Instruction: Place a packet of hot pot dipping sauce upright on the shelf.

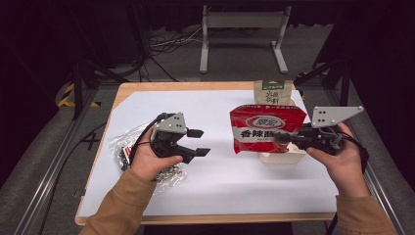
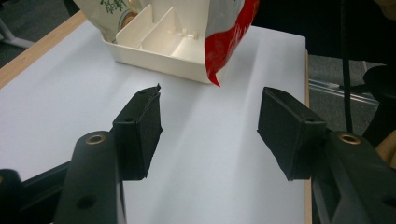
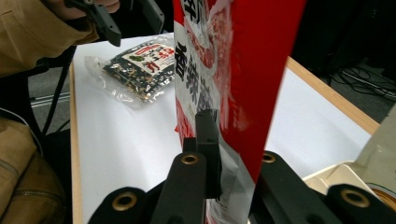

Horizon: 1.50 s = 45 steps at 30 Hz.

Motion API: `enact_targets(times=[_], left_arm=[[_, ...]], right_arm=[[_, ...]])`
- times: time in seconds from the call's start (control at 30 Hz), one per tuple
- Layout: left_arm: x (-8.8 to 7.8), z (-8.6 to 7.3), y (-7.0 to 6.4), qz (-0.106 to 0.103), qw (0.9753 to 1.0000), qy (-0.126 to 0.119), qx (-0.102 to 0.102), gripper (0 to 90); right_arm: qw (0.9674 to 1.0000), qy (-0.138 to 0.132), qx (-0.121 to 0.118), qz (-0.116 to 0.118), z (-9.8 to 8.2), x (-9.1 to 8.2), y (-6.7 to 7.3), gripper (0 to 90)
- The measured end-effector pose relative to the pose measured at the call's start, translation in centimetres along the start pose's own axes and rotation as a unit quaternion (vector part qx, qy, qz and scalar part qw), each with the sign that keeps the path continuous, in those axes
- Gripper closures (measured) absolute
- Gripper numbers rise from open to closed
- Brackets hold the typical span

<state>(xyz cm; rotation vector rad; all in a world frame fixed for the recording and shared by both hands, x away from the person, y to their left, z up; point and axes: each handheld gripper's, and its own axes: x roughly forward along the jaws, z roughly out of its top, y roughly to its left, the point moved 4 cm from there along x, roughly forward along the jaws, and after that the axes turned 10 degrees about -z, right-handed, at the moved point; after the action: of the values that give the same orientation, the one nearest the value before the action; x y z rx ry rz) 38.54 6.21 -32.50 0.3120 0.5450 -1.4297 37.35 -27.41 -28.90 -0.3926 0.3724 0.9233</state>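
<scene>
Your right claw is clamped tight on one edge of the red snack bag, holding it upright over the white divided tray at the far right of the desk, while your left claw hangs wide apart and empty near the clear packet. With only an edge pinched, the bag could swing, catch the tray's rim or dividers, or slip free and land outside the compartment.

Bright tabletop, dark surroundings, soft focus.
</scene>
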Motion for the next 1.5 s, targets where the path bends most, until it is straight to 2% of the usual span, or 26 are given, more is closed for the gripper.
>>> enact_targets(times=[0.23, 0.4, 0.53, 0.77, 1.03, 1.27, 1.47, 1.5], left_arm=[[-0.4, -0.7, 0.6, 0.011, 0.9999, -0.002, -0.012, 38.8], [-0.8, -0.9, 0.7, 0.018, 0.9997, -0.001, -0.014, 38.0], [-1.0, -1.2, 0.8, 0.023, 0.9996, 0.000, -0.016, 37.7], [-2.2, -2.4, 0.8, 0.039, 0.9987, -0.003, -0.032, 37.8], [-3.9, -3.9, 0.7, 0.060, 0.9969, -0.002, -0.051, 35.7], [-5.5, -5.5, 0.8, 0.081, 0.9942, -0.005, -0.071, 34.0], [-6.2, -5.9, 0.8, 0.090, 0.9929, -0.011, -0.077, 34.1], [-6.3, -6.1, 0.8, 0.094, 0.9928, -0.013, -0.073, 35.3]], right_arm=[[0.9998, 0.002, 0.004, -0.017, 0.4, -0.1, -1.6, 87.2], [0.9993, 0.008, -0.004, -0.035, 0.6, 0.2, -2.6, 87.2], [0.9992, 0.009, -0.005, -0.039, 0.9, 0.5, -3.3, 87.2], [0.9987, 0.007, -0.006, -0.050, 1.6, 1.0, -5.1, 87.2], [0.9982, 0.004, -0.004, -0.059, 1.7, 1.9, -7.4, 87.2], [0.9979, -0.002, -0.003, -0.064, 1.9, 2.8, -9.3, 87.3], [0.9975, -0.001, 0.002, -0.070, 1.8, 3.2, -10.3, 87.3], [0.9975, 0.000, 0.003, -0.070, 1.7, 3.3, -10.4, 87.2]])
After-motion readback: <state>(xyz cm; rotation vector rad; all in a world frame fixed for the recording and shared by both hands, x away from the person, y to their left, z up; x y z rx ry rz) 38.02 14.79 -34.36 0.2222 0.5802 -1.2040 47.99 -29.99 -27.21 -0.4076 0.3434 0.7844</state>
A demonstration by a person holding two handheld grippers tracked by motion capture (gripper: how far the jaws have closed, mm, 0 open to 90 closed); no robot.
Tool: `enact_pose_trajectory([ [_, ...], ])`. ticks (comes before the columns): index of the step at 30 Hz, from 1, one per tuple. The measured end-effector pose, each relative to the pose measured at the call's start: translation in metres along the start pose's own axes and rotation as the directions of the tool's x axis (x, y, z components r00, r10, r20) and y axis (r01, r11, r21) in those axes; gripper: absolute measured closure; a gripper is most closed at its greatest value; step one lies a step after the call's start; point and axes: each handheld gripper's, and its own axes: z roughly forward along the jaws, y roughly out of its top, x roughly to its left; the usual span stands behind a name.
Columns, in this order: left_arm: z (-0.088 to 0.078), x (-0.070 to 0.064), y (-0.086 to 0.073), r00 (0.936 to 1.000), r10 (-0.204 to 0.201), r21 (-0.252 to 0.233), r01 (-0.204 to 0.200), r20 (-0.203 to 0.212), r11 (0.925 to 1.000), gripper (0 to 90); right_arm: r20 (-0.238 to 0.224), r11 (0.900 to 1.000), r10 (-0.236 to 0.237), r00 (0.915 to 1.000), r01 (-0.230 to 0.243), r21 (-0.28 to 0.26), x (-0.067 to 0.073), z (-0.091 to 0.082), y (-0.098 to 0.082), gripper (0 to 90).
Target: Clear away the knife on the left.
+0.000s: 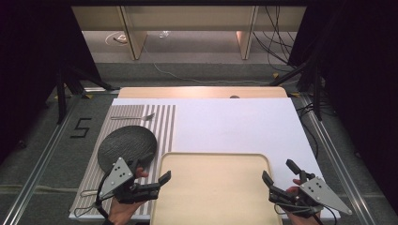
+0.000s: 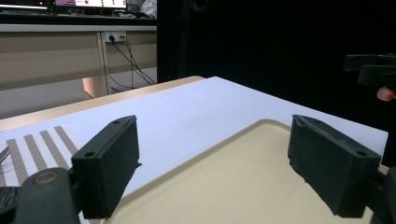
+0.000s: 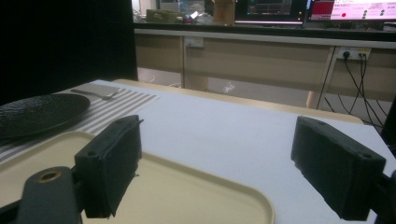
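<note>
From above, high view: a table (image 1: 234, 126) under a white sheet, seen from the person's side.
Tray: a cream tray (image 1: 216, 187) lies at 6 o'clock on the table, bare inside, its near edge cut off by the bottom of the view.
Placemat: a striped placemat (image 1: 164, 124) lies along the table's 9 o'clock side, just beside the tray.
Plate: a dark round plate (image 1: 126, 146) rests on the placemat, near the tray's far left corner.
Fork: a silver fork (image 1: 133, 117) lies on the placemat at 12 o'clock from the plate, apart from it.
Left hand-held gripper (image 1: 151, 175): held at the tray's left rim, jaws spread wide, nothing between them; one jaw over the plate's near edge, the other over the tray rim.
Right hand-held gripper (image 1: 279, 172): held at the tray's right rim, jaws spread wide and empty.

Left gripper view: two black jaws stand far apart with nothing between them.
Tray (image 2: 243, 177): below and ahead of the jaws, bare.
Placemat (image 2: 37, 147): stripes at 9 o'clock.
Other gripper: its dark tip shows at 3 o'clock.

Right gripper view: two black jaws stand far apart, holding nothing.
Tray (image 3: 187, 193): its rounded corner lies between and below the jaws.
Plate (image 3: 39, 112): at 9 o'clock, on the placemat (image 3: 114, 107).
Fork (image 3: 93, 94): just beyond the plate.
</note>
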Motion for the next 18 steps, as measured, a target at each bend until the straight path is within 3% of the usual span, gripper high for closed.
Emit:
enact_pose_trajectory([
  [10,-0.0007,0.0006,0.0006,1.0,-0.005,0.007,0.005,-0.002,1.0,16.2,-0.003,1.0,-0.003,1.0,0.003,0.0,0.0004,0.0002,-0.0001,18.1],
  [16,-0.0009,0.0015,0.0052,0.9998,0.004,0.034,-0.005,0.022,0.9994,16.2,-0.005,1.0,-0.008,1.0,0.008,0.001,0.0005,-0.0001,-0.0003,18.5],
  [18,-0.0008,0.0017,0.0072,0.9996,0.023,0.058,-0.024,0.018,0.998,16.1,-0.004,1.0,-0.007,1.0,0.007,0.004,0.0005,0.0001,-0.0004,18.6],
])
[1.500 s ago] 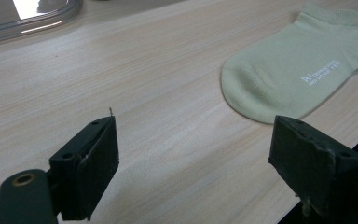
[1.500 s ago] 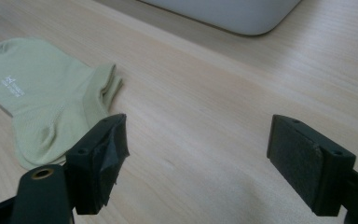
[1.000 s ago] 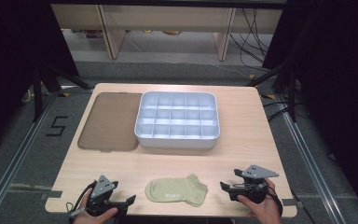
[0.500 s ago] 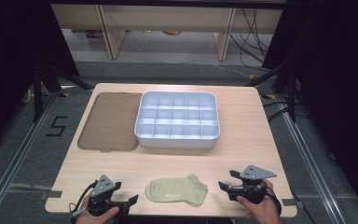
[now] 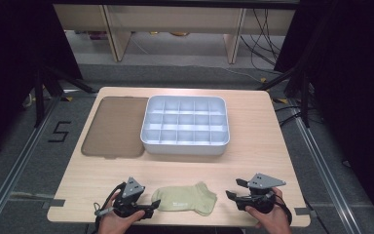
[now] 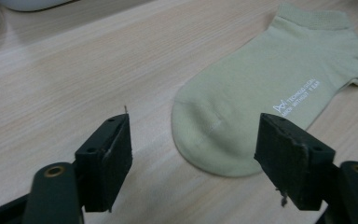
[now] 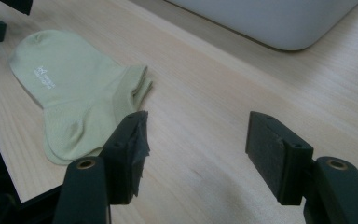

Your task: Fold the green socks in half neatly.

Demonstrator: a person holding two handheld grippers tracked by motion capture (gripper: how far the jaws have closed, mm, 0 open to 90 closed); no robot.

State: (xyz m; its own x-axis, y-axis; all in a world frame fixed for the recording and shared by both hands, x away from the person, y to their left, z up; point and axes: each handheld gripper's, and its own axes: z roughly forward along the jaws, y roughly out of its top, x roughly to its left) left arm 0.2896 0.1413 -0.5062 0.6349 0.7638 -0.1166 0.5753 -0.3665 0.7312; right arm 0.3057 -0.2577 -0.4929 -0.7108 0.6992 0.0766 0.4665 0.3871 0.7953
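Both hand-held grippers, left (image 5: 148, 208) and right (image 5: 230, 195), closing but wide, flank the sock (image 5: 187, 199), untouched

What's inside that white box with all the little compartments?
The compartments of the white box that show look empty. The near row's floors are partly hidden behind the front wall.
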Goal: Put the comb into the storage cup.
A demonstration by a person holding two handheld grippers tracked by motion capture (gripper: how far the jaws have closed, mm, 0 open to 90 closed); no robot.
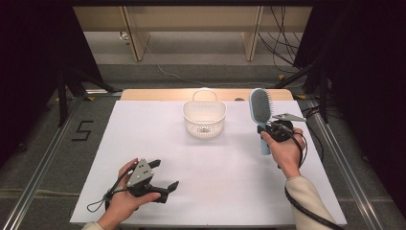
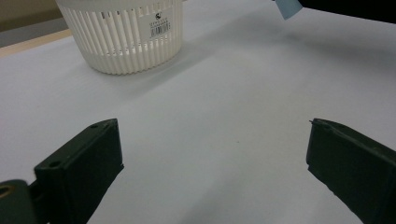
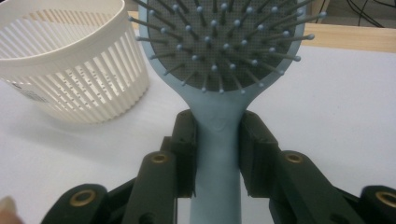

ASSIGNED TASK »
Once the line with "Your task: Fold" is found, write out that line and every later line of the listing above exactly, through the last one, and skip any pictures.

EXERCISE ANSWER »
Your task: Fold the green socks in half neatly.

Demonstrator: a person holding two handheld grippers tracked by motion capture (gripper: how far the jaws have closed, mm, 0 open to 90 closed); no robot.

State: (xyz m; its own x-axis, y-axis; all in a world frame fixed for the recording and shared by both hands, x away from the person, y to their left, z up; point and axes: each handheld gripper's, and its own axes: z roughly forward along the jaws, y roughly out of its top, x roughly to its left) left arm 0.2896 0.1413 -0.5062 0.6349 0.7638 -0.1166 0.5753 -0.3665 0.7312; right arm 0.3057 -0.2577 -0.4929 -0.7108 0.6992 0.0766 0.4665 0.3871 0.7953
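Both hand-held grippers, left (image 5: 148, 208) and right (image 5: 230, 195), closing but wide, flank the sock (image 5: 187, 199), untouched

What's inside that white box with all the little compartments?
The compartments of the white box that show look empty. The near row's floors are partly hidden behind the front wall.
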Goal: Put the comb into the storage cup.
A demonstration by a person holding two handheld grippers tracked by motion capture (gripper: how far the jaws have closed, mm, 0 open to 90 closed); no robot.

The answer given here is complete.